Observe that we can fix our mistake by adding 3.14 to each element in the result array. So we do so in iPython:

In[1]: result += 3.14

Our mistake is now fixed. We need only save the new result file, which we can do manually with numpy (observe that decu loaded numpy for us already):

In[2]: np.savetxt('results/fixed.txt', result)

Or, if we want to use the same naming scheme as decu is using for all files, we can do the following. Note that decu also loaded in our iPython session our script.py and instantiated MyScript as script:

In[3]: np.savetxt(script.make_result_file("exp", 0), result)

We need to specify "exp" as this was the @decu.experiment-decorated method that originally created the result. We can close iPython now.

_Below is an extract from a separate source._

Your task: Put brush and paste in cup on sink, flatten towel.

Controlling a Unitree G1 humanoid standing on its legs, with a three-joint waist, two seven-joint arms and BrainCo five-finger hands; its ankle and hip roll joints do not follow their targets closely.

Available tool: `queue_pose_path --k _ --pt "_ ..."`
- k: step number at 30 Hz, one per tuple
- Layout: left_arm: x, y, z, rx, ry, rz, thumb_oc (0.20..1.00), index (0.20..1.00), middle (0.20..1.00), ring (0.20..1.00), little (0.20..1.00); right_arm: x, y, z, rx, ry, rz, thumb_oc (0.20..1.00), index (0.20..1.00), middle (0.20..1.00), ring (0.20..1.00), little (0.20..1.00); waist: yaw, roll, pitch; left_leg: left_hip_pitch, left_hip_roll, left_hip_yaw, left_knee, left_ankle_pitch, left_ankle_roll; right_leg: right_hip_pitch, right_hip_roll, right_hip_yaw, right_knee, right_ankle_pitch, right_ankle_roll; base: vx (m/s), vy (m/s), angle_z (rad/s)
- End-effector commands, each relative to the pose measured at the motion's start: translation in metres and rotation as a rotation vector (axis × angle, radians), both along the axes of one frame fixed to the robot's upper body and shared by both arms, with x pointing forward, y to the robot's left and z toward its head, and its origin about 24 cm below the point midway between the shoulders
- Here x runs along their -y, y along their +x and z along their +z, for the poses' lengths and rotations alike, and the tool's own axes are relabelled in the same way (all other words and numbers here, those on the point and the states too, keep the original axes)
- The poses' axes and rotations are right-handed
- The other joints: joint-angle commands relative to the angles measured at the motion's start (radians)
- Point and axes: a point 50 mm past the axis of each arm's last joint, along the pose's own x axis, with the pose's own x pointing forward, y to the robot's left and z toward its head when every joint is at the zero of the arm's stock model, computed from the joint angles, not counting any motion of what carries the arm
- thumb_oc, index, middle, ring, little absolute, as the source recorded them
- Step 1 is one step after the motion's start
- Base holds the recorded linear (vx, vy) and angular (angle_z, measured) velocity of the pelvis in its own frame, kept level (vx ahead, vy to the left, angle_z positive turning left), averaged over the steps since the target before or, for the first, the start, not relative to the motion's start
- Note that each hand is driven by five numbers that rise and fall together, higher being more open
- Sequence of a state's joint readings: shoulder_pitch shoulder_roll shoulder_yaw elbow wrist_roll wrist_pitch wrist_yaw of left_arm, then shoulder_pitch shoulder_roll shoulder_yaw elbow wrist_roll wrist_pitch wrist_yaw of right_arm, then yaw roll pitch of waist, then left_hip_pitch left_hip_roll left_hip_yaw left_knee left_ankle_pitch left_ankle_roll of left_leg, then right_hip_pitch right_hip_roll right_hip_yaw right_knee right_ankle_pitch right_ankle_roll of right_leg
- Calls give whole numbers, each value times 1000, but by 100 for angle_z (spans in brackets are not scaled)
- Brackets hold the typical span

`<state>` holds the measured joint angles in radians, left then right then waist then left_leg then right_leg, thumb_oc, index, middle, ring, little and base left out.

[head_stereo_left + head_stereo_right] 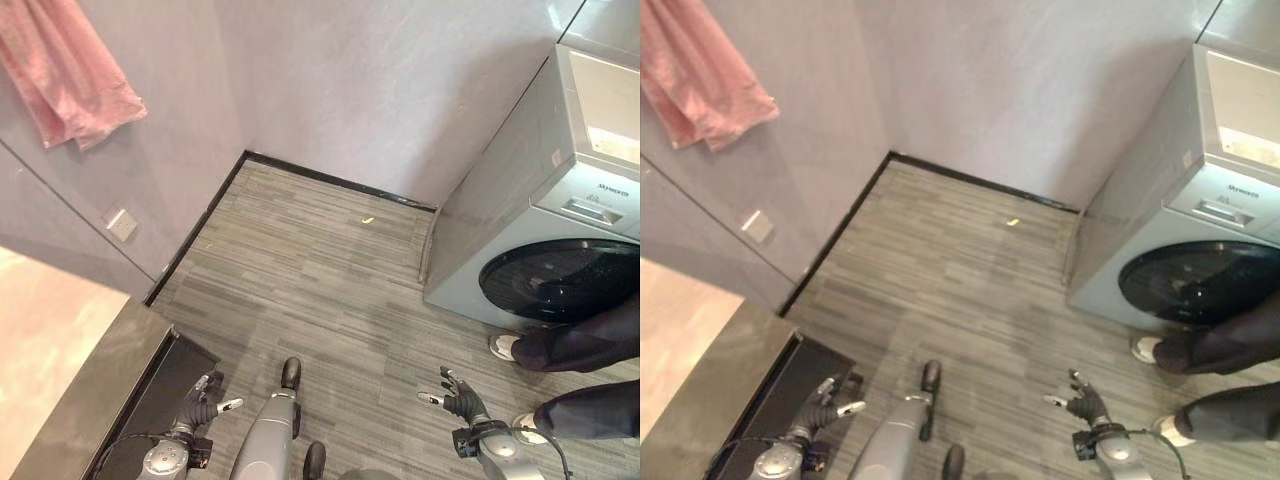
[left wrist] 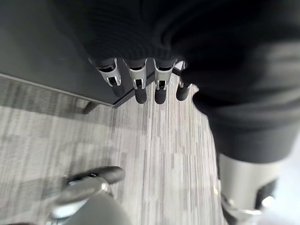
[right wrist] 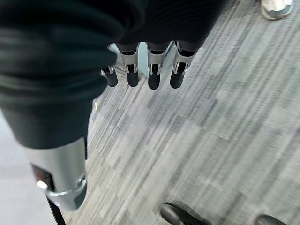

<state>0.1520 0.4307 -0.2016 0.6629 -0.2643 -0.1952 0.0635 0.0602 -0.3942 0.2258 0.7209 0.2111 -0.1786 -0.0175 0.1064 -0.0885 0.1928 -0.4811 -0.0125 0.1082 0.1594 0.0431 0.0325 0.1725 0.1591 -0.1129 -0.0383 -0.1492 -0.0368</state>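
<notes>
Up at the far left, a pink towel (image 1: 70,75) hangs bunched against the grey wall, its lower edge gathered into uneven folds rather than lying flat. Being soft cloth, it should be light and limp, giving way wherever it is pushed; I judge the best hold is a pinch at a lower corner or along the hem, drawing outward so the folds slide out instead of dragging the whole piece off its hanger. Below it, a pale countertop (image 1: 45,330) with a dark edge runs along the left side. It may belong to the sink, though the basin, cup, brush and paste cannot be made out from here.

Next, low in the scene, the left hand (image 1: 200,403) hangs beside the dark cabinet front (image 2: 51,51), its fingers (image 2: 136,82) straight and relaxed, spread slightly, holding nothing. Grey striped flooring (image 1: 320,260) fills the middle, with a small yellowish scrap (image 1: 368,219) lying near the far wall.

Further right, the right hand (image 1: 458,399) hovers above the floor, its fingers (image 3: 152,70) likewise extended and empty. Beyond it stands a washing machine (image 1: 560,230) with a dark round door, and a person's legs and shoes (image 1: 570,375) show at the right edge, close to that hand.
</notes>
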Motion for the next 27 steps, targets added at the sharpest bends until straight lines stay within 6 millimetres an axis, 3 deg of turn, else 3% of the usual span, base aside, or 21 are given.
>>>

Here's what you need to know in order to use decu inspect:

  • decu's default file names may seem complicated but they are useful when inspecting results, as decu can know from the file name what script, class, and method generated a result file.

We're done!

In the course of this quick tour-de-force, we have a new directory structure for our new project, added a script and fixed a minor mistake by using decu's inspecting capabilities. All bookkeeping, file names, logging, and directories have been handled by decu for us.

This is only a sliver of what one can do with decu, but it should give you the minimum you need to know to start using it in your projects.

For a more detailed example, see the tutorial.

Tutorial

This is the decu tutorial. Follow a long for a tour of decu's main features.

Example Project

After you have installed decu in your (virtual) environment, you can follow along with this example project. This example will showcase the three main sets of functionality that decu provides: project organization, bookkeeping, and inspection. It is best if you follow along by copying and pasting the source code we show below in a temporary project.

Project organization: decu init

The first step is to get our file system set up to run an experimental computation project. Navigate to an empty directory where your project is going to live. Call this directory root_dir. Now execute

$ decu init
Initialized empty decu project directory in <root_dir>

decu follows a somewhat strict template of what a project filesystem should look like, and with $ decu init, all we're doing is setting up root_dir to reflect decu's organization. If you now ls your root_dir you will see something like the following.

root_dir
    src
    data
    logs
    pics
    results

The purpose of each directory created by decu is straightforward. The data directory is assumed to contain raw or processed data files. The logs directory will store the logs of running experiments. The pics and results directories will hold plots, figures, and result files generated by your decu scripts. The src directory will contain said scripts.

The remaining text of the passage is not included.